La Maison de l'Europe | 8 mars, journée internationale des droits des femmes : quelles actions en Europe ?

            A l’occasion de la journée internationale des droits des femmes, la Commission a publié une déclaration commune exprimant l’envie d’une égalité entre les femmes et les hommes à tous les niveaux. Bien que l’Union européenne ait instauré plusieurs politiques afin de lutter contre les discriminations liées aux questions de genre, on reconnait qu’il reste encore du chemin à parcourir. Cette déclaration  se tourne particulièrement vers un accès égal au travail, aux postes de haut niveau, à l’éducation, à la protection contre les violences et à une rémunération égale pour un même poste. Ce qui, rappelons-le, n’est toujours pas acquis étant donné que les femmes en Europe subissent encore des violences, des abus ou des discriminations. En effet, des postes sont sans cesse créés dans le secteur des TIC, pourtant, seul 16% des postes sont occupés par des femmes. D’autre part, les femmes représentent 21% des titulaires d’un doctorat en informatique. A l’inverse les hommes sont 28% à détenir un doctorat dans les matières liées à l’enseignement au sein de l’Union européenne.

 

Afin de pallier ces inégalités, l’Union européenne a mis en place une législation permettant de concilier le travail et la vie familiale des parents et aidants.

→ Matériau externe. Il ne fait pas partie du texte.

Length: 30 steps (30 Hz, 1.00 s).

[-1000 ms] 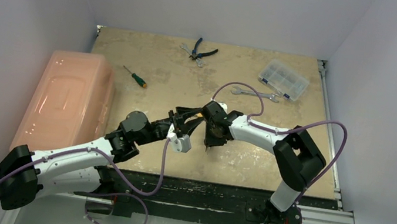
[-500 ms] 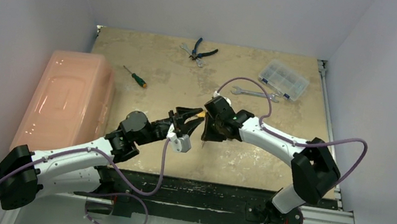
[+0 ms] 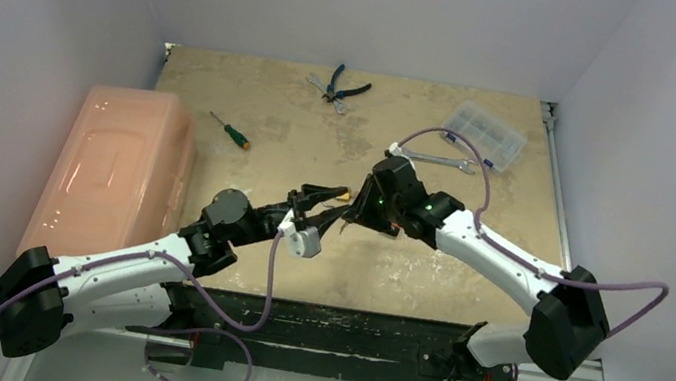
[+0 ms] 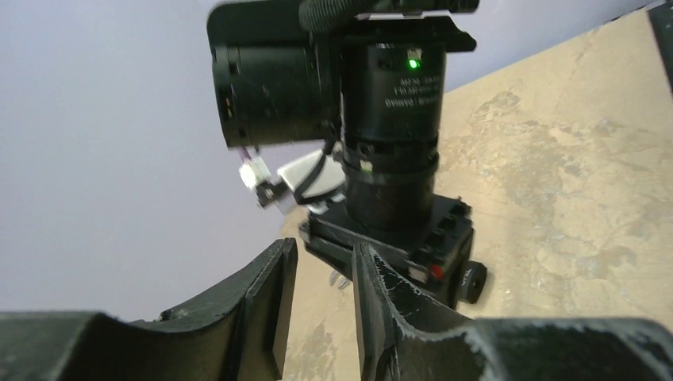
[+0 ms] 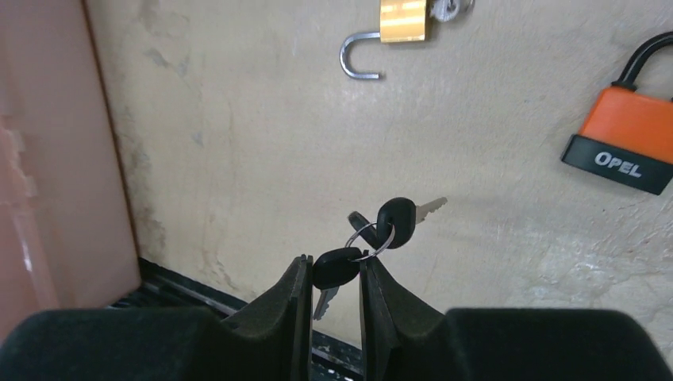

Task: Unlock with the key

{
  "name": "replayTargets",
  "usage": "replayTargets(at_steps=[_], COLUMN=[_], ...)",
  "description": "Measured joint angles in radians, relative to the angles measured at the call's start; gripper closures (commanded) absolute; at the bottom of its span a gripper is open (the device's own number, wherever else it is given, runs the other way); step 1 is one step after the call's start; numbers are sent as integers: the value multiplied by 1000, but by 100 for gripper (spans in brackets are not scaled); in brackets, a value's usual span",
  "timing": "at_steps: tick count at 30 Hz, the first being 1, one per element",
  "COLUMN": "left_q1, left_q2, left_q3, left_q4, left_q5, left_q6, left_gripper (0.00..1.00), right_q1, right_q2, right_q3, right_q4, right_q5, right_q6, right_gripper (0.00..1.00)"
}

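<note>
My right gripper (image 5: 333, 266) is shut on the black head of a key (image 5: 338, 268), its blade pointing down between the fingers. A ring with two more black-headed keys (image 5: 395, 221) hangs from it, above the table. An orange and black padlock (image 5: 627, 147) marked OPEL lies on the table with its shackle closed. A brass padlock (image 5: 403, 20) lies farther off with its shackle swung open. My left gripper (image 4: 324, 250) stands open with only bare table showing between its fingers, and it faces the right wrist. From above, the two grippers (image 3: 337, 203) nearly meet at mid-table.
A pink plastic bin (image 3: 120, 168) fills the left side. At the back lie a green-handled screwdriver (image 3: 229, 130), blue-handled pliers (image 3: 343, 85), a wrench (image 3: 434, 161) and a clear compartment box (image 3: 482, 133). The black rail (image 5: 198, 290) marks the table's near edge.
The right arm's elbow has swung out to the right and its wrist has shifted right and back, still holding the key. The left arm has barely moved.
</note>
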<state>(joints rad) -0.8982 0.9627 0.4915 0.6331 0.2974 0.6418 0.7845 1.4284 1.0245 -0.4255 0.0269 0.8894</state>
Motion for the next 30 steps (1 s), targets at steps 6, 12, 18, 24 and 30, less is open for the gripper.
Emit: replayTargets(at_steps=[6,12,18,24,30], left_q1=[0,0,6,13,14], left_q2=[11,66,72,72,104], left_q3=[4,48,89,109,130], left_q4=[1,0,4,1,-17], left_q5=[51,61,48,63,61], left_q6=[-123,-299,-463,-526,-537], left_gripper=[61,61,61,63,67], right_q1=[-29,-38,-40,-41,-42], right_q2=[-137,-276,-344,-411,-442], right_q3=[-42,-104,-134,-150,-150], right_q4=[44,117,161,162,134], right_q5=[33,85,147,200,226], right_q6=[57,134,194,237,281], right_gripper=[100,100,100,100,100])
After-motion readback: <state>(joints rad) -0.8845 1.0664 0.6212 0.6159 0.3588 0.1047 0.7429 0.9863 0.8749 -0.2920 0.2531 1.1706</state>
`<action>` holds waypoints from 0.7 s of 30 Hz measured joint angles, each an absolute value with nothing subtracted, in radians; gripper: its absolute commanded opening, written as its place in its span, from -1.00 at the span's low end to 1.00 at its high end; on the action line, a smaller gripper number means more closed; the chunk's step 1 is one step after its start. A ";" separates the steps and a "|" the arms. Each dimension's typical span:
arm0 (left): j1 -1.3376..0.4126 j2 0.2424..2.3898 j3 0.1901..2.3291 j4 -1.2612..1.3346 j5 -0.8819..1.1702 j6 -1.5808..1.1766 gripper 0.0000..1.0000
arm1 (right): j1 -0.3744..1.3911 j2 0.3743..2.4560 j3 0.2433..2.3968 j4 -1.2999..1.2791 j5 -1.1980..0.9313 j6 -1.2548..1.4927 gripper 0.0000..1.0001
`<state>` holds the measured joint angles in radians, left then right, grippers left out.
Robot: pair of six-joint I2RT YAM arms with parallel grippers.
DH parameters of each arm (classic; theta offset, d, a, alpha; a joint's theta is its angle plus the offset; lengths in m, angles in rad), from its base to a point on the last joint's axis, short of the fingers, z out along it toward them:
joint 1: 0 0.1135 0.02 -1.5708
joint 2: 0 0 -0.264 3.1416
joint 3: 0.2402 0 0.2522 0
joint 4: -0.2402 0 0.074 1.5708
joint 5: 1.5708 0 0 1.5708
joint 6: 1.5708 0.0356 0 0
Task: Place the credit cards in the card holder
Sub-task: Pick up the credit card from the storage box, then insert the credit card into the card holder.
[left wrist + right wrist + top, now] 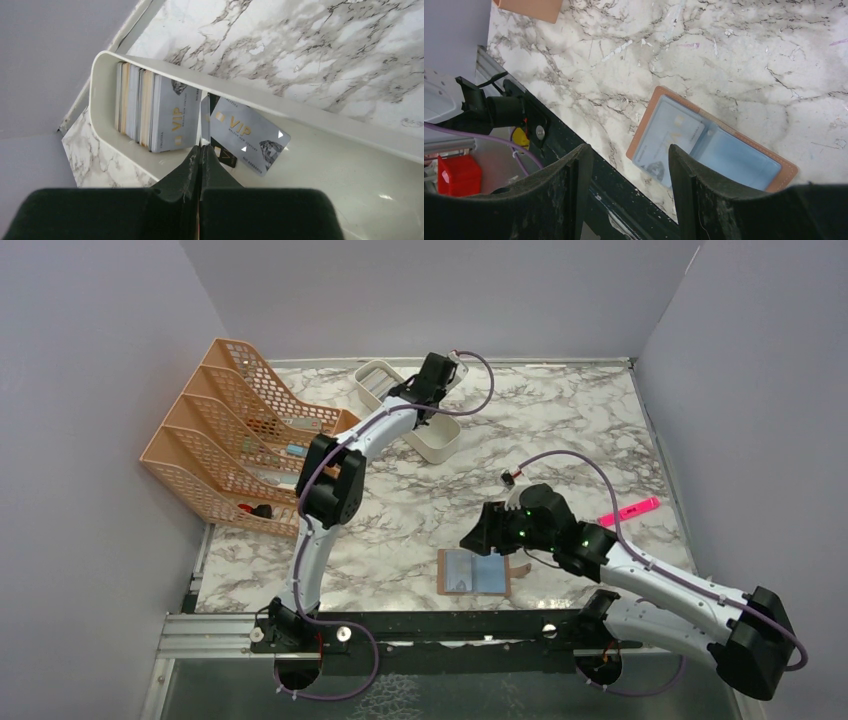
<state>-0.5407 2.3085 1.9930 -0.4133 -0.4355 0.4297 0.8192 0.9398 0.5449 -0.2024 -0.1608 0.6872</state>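
The tan card holder [491, 574] lies open near the table's front edge and also shows in the right wrist view [736, 159]. A silvery card [669, 134] sits in its left clear sleeve. My right gripper [478, 536] is open and empty, hovering over the holder's left end [626, 156]. My left gripper [430, 392] is down in the white tray [300, 106], shut on a silvery card [204, 120] seen edge-on. A stack of upright cards [150, 112] stands at the tray's end. A loose silvery VIP card [247, 134] and a black card [226, 155] lie beside it.
An orange mesh file rack [230, 440] stands at the back left. A pink highlighter [630, 510] lies at the right. Grey walls enclose the table on three sides. A black rail [574, 150] runs along the front edge below the right gripper.
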 measured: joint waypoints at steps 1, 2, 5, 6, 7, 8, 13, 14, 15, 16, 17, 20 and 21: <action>-0.543 2.293 1.986 -0.414 -0.435 0.421 -1.00 | 0.819 0.936 0.545 -0.202 -0.161 0.687 0.24; -0.546 2.273 1.975 -0.414 -0.435 0.408 -1.00 | 0.819 0.931 0.545 -0.203 -0.161 0.687 0.24; -0.551 2.210 1.940 -0.412 -0.435 0.377 -1.00 | 0.819 0.914 0.545 -0.203 -0.160 0.688 0.24; -0.552 2.191 1.927 -0.412 -0.434 0.369 -1.00 | 0.819 0.908 0.545 -0.203 -0.160 0.688 0.24; -0.553 2.170 1.913 -0.411 -0.434 0.358 -1.00 | 0.819 0.904 0.544 -0.203 -0.160 0.688 0.24; -0.556 2.148 1.898 -0.410 -0.434 0.348 -1.00 | 0.819 0.901 0.543 -0.202 -0.160 0.689 0.24; -0.561 2.054 1.817 -0.410 -0.425 0.294 -1.00 | 0.819 0.896 0.538 -0.204 -0.160 0.701 0.24; -0.562 2.031 1.798 -0.411 -0.414 0.279 -1.00 | 0.819 0.894 0.538 -0.204 -0.161 0.704 0.24; -0.563 2.011 1.781 -0.412 -0.404 0.265 -1.00 | 0.819 0.889 0.538 -0.204 -0.161 0.707 0.24; -0.564 1.987 1.762 -0.414 -0.387 0.247 -1.00 | 0.819 0.883 0.538 -0.204 -0.161 0.710 0.24; -0.565 1.967 1.747 -0.415 -0.376 0.236 -1.00 | 0.819 0.877 0.538 -0.203 -0.161 0.711 0.24; -0.565 1.882 1.684 -0.416 -0.324 0.177 -1.00 | 0.819 0.858 0.538 -0.203 -0.161 0.719 0.24; -0.565 1.847 1.659 -0.409 -0.300 0.153 -1.00 | 0.819 0.852 0.537 -0.203 -0.162 0.723 0.24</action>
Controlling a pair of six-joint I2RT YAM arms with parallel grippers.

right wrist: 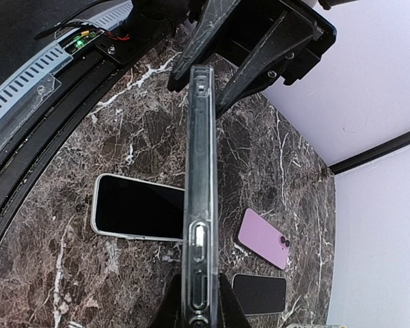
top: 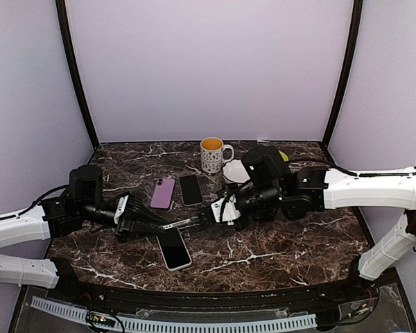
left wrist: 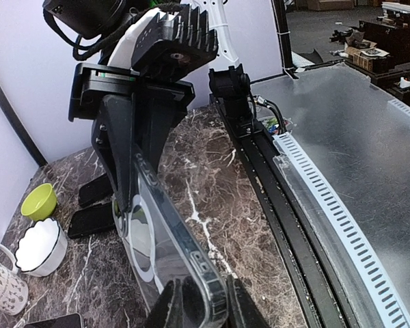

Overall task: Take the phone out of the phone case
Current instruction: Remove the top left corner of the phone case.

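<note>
Empty clear phone case (right wrist: 199, 157) hangs pinched between left end effector (left wrist: 203, 307) and right end effector (right wrist: 197, 309).

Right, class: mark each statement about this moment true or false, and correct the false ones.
1. The right gripper is shut on the clear case. True.
2. The clear case lies flat on the table. False: it is held on edge above the table, with the left gripper at its other end.
3. A purple phone and a black phone lie side by side. True.
4. The mug stands at the near edge, by the arm bases. False: it stands at the far side, next to the white bowl.
5. A white-edged phone lies on the table, screen up. True.
</note>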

Cette initiative législative vise à mieux répartir les responsabilités familiales entre les femmes et les hommes mais aussi à rendre accessible l’entrée des femmes sur le marché du travail. Ce qui sera bénéfique tant pour les entreprises qui disposeront d’un panel de talent plus large, que pour les Etats membres, qui, de par l’employabilité des femmes pourront mieux répondre aux problèmes liés au vieillissement de la population mais aussi d’avoir une économie plus stable. Ainsi l’« Initiative visant à promouvoir l’équilibre entre vie professionnelle et vie privée des parents et aidants qui travaillent » prévoit :

 

  • Un congé pour le second parent (ou père) d’au moins 10 jours et indemnisé.
  • Le congé parental est renforcé : il est remboursé à hauteur et peut être utilisé de manière plus flexible, on peut en disposer jusqu’aux 12 ans de l’enfant.
  • Les  personnes devant s’occuper de parents gravement malades ou dépendants auront la possibilité de prendre des congés indemnisés et des horaires de travail souples.

 

S’ajoute à cela des objectifs communs pour les Etats membres : la lutte contre les discriminations et les licenciements des parents, une utilisation plus paritaire des congés familiaux.

 

            A été également mis en place un plan d'action  qui a pour but d’éradiquer les inégalités de salaires et de travail. Ce plan d’action d’étend sur 8 points à réaliser sur la période 2017-2019 :

 

  1. La première application vise à améliorer l’égalité salariale, par la transparence des salaires, l’amélioration des sanctions et des indemnisations face aux discriminations.
  2. Lutter contre les stéréotypes visant à éliminer certains genres dans l’éducation ou la vie professionnelle.
  3. Briser le plafond de verre et améliorer l’égalité d’accès dans les postes à haut niveau.
  4. Promouvoir l’émancipation économique des femmes en éliminant la pénalisation des obligations familiales.
  5. Eliminer les stéréotypes concernant les compétences, les responsabilités ou encore les efforts des femmes qui entrainent une ségrégation.
  6. Plus de transparence qui  permettra de mieux rendre compte des inégalités entre les femmes et les hommes et de pouvoir, à terme, abolir ces discriminations.
  7. Attirer l’attention sur l’écart des salaires entre les femmes et les hommes afin de sensibiliser les populations à ces inégalités.
  8. Enfin, la commission entend renforcer les partenariats visant à recourir à une pratique non discriminatoire.

 

Ainsi, l’Union européenne souhaite commencer par montrer l’exemple et appliquer ces décisions sur elle-même. On constate qu’en février 2018, 36% des postes de direction au sein de la commission sont occupés par des femmes.

 

D'après la déclaration commune de la Commission européenne.